Com base no protocolo, na avaliação e nos questionários aplicados, outro ponto identificado foi o hábito de leitura. Semanalmente, as famílias costumavam ler o equivalente ou mais do que a quantidade habitual para as crianças. No entanto, logo na avaliação inicial, a pesquisadora constatou que muitas não conversavam com os filhos que não falavam. Ao ressaltar a importância de se dialogar, independentemente disso, ela recomendava que os pais falassem pausadamente, na altura do paciente, com frases curtas e objetivas, visando garantir a atenção do pequeno.

Uma outra forma de estímulo para a comunicação era desenvolver essa necessidade. Para isso, cabia à família mudar de lugar ou dificultar o acesso a itens que ficavam ao alcance da criança, como a mamadeira ou algum brinquedo. Assim, uma vez desejando o objeto, ela precisaria se comunicar de alguma forma para tê-lo em mãos.

De acordo com especialista, as orientações devem ocorrer antes e durante o tratamento formal. (Foto: Marcos Santos – USP Imagens)

Mais estudo, mais acolhimento

A fonoaudióloga aponta que a falta de bibliografia sobre o assunto foi um desafio. “Os estudos são escassos sobre orientações para crianças autistas que estão na fila de espera de um serviço público.
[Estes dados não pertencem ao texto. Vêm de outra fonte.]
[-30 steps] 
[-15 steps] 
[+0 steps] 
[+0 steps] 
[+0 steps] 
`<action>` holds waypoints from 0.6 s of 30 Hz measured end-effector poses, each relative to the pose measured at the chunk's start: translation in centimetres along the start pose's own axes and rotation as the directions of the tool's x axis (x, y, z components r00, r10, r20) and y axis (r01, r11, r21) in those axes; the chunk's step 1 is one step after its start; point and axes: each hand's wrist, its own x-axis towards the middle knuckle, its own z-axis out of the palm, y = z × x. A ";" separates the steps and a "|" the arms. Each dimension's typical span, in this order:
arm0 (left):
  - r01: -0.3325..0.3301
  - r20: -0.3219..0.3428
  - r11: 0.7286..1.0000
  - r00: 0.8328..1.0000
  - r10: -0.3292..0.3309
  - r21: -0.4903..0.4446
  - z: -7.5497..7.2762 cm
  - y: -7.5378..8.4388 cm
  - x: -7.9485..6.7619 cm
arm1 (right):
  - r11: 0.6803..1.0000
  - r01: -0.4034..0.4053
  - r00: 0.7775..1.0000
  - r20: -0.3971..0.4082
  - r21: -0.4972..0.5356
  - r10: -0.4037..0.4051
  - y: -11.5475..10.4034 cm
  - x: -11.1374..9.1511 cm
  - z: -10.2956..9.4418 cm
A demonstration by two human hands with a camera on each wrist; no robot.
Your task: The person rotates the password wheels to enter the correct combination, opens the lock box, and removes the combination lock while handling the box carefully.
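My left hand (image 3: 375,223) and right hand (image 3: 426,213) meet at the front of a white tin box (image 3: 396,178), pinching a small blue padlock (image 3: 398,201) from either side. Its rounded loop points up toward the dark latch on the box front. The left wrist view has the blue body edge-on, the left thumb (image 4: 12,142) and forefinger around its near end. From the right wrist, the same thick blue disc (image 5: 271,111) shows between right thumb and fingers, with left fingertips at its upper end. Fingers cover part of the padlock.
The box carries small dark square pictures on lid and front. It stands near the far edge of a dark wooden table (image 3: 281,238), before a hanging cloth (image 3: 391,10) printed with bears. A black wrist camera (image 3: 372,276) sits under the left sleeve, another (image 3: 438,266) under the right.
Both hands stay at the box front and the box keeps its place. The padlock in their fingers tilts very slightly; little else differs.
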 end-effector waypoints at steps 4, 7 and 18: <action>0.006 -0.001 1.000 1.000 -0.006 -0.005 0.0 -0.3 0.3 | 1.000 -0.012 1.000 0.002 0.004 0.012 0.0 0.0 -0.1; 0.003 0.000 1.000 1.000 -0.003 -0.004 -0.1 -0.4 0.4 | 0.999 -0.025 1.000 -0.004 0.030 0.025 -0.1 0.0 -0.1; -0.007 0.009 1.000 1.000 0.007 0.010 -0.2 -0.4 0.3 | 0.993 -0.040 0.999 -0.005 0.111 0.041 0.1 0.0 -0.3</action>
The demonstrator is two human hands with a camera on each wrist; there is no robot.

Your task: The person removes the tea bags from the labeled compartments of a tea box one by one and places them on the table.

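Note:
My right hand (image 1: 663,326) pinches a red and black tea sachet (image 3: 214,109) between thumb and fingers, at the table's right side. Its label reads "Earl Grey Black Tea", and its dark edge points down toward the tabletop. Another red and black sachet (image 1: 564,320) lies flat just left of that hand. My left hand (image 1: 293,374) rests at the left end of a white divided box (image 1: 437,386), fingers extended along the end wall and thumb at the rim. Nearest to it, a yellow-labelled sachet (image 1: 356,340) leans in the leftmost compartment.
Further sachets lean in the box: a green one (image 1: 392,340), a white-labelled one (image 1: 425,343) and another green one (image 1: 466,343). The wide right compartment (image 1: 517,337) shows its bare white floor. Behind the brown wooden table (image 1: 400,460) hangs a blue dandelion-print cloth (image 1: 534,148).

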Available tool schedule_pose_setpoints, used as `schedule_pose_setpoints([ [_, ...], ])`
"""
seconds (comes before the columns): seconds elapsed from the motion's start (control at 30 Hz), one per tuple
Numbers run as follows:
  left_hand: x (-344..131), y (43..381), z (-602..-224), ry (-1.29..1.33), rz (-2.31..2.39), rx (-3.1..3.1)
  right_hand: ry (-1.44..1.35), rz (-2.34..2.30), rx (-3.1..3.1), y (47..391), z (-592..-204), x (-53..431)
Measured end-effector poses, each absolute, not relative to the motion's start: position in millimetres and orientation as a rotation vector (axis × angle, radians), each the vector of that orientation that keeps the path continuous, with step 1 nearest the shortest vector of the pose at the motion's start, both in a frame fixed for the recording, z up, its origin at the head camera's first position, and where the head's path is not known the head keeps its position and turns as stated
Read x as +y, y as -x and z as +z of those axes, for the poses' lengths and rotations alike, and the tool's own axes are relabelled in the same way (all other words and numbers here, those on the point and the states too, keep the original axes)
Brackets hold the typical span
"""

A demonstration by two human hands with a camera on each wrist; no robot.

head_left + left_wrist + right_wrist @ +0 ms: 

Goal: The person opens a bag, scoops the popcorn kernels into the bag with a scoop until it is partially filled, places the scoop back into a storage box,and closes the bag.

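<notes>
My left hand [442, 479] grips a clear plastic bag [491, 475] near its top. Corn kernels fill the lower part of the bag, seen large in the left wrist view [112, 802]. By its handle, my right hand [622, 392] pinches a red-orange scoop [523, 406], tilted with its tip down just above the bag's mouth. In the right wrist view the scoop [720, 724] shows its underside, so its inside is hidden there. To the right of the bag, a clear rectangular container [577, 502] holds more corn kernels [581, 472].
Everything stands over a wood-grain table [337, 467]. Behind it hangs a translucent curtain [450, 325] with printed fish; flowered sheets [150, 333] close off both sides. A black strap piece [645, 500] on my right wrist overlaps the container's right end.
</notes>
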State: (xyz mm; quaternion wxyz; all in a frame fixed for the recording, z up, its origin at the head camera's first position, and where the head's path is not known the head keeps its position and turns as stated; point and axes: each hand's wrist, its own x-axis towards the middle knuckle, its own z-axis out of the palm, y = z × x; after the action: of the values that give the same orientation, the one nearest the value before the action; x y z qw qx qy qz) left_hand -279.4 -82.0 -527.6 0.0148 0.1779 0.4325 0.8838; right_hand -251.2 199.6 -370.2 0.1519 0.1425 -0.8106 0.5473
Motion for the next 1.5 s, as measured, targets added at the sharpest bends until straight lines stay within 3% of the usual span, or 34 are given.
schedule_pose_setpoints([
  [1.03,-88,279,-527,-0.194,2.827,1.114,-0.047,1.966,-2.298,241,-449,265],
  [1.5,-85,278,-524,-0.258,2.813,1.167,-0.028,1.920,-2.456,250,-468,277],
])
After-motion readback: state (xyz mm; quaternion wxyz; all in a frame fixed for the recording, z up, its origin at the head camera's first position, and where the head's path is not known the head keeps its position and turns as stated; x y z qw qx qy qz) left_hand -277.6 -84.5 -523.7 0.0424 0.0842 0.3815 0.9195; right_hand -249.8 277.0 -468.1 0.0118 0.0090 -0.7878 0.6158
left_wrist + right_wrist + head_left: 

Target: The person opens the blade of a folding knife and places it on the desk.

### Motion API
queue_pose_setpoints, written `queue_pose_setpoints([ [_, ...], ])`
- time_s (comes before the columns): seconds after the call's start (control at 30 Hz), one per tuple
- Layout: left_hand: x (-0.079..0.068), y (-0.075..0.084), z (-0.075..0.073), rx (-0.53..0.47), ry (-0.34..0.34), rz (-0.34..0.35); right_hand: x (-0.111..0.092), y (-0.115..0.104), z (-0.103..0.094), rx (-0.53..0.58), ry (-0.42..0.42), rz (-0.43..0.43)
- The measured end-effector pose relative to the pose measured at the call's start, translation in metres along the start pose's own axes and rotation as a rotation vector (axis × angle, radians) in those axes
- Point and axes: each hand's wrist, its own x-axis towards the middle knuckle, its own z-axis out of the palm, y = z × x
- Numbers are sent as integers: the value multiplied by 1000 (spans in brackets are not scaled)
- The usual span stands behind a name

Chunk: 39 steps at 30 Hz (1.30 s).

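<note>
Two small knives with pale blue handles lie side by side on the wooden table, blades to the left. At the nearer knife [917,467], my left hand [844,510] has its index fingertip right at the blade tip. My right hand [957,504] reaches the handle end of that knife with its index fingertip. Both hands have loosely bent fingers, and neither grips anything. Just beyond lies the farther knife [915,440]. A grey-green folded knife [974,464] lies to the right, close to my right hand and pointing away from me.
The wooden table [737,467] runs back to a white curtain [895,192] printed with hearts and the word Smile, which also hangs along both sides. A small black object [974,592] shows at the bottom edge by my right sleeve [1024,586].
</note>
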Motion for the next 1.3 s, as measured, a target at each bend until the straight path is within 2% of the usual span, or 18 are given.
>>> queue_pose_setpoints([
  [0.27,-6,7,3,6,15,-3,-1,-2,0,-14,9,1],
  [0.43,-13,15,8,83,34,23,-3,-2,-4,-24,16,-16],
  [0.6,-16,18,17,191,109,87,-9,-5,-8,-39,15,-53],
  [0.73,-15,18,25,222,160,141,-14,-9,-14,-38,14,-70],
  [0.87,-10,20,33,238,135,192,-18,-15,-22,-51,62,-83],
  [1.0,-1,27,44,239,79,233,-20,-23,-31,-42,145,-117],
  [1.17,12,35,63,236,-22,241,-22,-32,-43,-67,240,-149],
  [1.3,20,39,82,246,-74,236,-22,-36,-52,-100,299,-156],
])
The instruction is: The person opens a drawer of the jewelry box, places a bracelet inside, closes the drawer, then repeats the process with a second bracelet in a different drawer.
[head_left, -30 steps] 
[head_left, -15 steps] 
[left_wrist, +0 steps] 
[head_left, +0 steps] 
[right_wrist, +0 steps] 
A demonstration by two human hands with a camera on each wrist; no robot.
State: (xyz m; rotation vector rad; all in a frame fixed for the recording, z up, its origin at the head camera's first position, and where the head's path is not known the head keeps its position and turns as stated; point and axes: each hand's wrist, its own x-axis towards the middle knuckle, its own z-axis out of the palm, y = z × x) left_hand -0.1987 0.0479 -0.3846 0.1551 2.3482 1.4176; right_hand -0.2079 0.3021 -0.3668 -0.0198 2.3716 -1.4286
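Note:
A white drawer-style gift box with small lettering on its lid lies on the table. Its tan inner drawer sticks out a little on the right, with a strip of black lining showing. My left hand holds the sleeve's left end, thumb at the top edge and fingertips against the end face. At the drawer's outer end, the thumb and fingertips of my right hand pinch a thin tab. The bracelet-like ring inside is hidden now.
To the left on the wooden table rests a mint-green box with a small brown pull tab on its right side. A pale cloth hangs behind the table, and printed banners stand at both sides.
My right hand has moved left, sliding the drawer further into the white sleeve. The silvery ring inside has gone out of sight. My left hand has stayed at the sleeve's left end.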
Para se ter ideia, o primeiro artigo nacional, dentro da área de fonoaudiologia, saiu somente neste ano.” 

Por outro lado, Sugawara espera que o seu trabalho chame a atenção para essa problemática. “Gostaria que os pesquisadores e estudantes pudessem realmente começar a olhar para tudo isso com mais atenção. Tudo bem que as filas de espera não são apenas uma questão da quantidade de profissionais, envolvem diversas outras áreas, inclusive políticas, mas que se possa voltar um pouco mais a atenção para a necessidade de programas de orientações e até de estudos que ajudem a suprir essa necessidade da população.” 

Na visão dela, o acolhimento é fundamental para as famílias que vivenciam o sentimento de descaso na rede pública de saúde. Como exemplo, a fonoaudióloga cita a própria pesquisa, apesar de pontuar que a quantidade em termos estatísticos é insuficiente, diante da pluralidade de perfis com TEA. No caso, ao longo das sessões, ela percebeu a mudança na postura dos pais em relação às dificuldades dos filhos. Eles passaram a se comunicar com o filho, independentemente, se a criança respondesse ou não. O diálogo passou a ser parte da rotina dessas famílias. 

O programa não descarta a necessidade da terapia, porém a participação dos pais é fundamental. “Isso é realmente muito importante, porque eles precisam estar muito engajados no processo terapêutico do paciente, não só enquanto eles esperam, mas por um longo período, para que se consiga deixar as crianças mais estimuladas até elas começarem o acompanhamento formal.”